Based on CMS inspection data, SERENITY TRANSITIONAL CARE has a clean safety record: no substantiated abuse findings (meaning no confirmed cases of resident harm), no Immediate Jeopardy citations (the most serious violation level indicating risk of serious injury or death), and is not on the Special Focus Facility watch list (a federal program monitoring the lowest-performing 1% of nursing homes). The facility has a 4-star overall rating and ranks #1 of 100 nursing homes in Idaho. While no facility is perfect, families should still ask about staff-to-resident ratios and recent inspection results during their visit.

Do Nurses at Serenity Transitional Care Stick Around?

Staff turnover at SERENITY TRANSITIONAL CARE is high. At 65%, the facility is 18 percentage points above the Idaho average of 46%. Registered Nurse turnover is particularly concerning at 56%. RNs handle complex medical decisions and coordinate care — frequent RN changes can directly impact care quality. High turnover means new staff may not know residents' individual needs, medications, or preferences. It can also be disorienting for residents, especially those with dementia who rely on familiar faces. Families should ask: What is causing the turnover? What retention programs are in place? How do you ensure care continuity during staff transitions?

Was Serenity Transitional Care Ever Fined?
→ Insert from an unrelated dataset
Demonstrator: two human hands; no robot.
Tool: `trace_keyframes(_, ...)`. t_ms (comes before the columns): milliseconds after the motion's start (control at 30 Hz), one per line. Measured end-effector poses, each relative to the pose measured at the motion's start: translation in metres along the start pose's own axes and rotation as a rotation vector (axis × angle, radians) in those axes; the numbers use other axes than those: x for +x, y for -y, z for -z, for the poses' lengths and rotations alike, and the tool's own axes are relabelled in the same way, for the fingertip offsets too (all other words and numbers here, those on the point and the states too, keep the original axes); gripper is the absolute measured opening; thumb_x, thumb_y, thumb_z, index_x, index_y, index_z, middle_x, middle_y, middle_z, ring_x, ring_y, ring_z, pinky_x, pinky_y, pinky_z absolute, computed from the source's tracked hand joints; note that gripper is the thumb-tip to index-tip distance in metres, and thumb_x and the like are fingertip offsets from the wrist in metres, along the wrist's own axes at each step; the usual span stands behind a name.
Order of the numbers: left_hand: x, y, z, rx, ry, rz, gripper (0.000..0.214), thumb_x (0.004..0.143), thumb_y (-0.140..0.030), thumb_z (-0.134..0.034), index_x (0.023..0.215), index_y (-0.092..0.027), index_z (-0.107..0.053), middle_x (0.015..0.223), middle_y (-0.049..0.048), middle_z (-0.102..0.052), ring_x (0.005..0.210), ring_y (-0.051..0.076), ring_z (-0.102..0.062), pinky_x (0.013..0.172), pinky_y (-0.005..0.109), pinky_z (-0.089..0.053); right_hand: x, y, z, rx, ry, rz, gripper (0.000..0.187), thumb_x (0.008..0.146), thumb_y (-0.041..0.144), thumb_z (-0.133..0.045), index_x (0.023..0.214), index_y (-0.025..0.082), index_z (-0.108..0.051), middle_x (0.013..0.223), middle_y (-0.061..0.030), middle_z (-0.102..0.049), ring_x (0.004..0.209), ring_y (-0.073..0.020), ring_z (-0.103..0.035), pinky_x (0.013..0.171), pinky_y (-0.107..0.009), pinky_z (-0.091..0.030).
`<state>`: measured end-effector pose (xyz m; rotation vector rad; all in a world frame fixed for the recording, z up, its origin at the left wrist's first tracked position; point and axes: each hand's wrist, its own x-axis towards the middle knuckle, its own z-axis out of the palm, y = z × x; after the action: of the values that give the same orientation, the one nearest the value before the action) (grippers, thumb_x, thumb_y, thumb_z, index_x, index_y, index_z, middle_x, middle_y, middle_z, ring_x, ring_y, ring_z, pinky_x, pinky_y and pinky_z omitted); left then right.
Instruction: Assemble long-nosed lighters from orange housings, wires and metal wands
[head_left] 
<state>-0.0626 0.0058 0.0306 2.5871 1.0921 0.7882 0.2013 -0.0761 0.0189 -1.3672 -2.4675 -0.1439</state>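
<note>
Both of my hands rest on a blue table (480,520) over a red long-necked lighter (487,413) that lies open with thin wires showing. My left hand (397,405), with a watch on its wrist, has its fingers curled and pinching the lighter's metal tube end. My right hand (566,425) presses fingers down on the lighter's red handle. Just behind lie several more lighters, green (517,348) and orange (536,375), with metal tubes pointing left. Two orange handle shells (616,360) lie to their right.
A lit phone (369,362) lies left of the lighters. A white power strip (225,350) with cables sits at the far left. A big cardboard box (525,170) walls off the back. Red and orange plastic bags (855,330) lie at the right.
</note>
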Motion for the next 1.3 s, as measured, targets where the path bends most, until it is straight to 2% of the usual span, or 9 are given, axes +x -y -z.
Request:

SERENITY TRANSITIONAL CARE has no federal fines on record. CMS issues fines when nursing homes fail to meet care standards or don't correct problems found during inspections. The absence of fines suggests the facility has either maintained compliance or corrected any issues before penalties were assessed. This is a positive indicator, though families should still review recent inspection reports for the full picture.

Is Serenity Transitional Care on Any Federal Watch List?

SERENITY TRANSITIONAL CARE is not on any federal watch list. The most significant is the Special Focus Facility (SFF) program, which identifies the bottom 1% of nursing homes nationally based on persistent, serious quality problems. Not being on this list means the facility has avoided the pattern of deficiencies that triggers enhanced federal oversight. This is a positive indicator, though families should still review the facility's inspection history directly.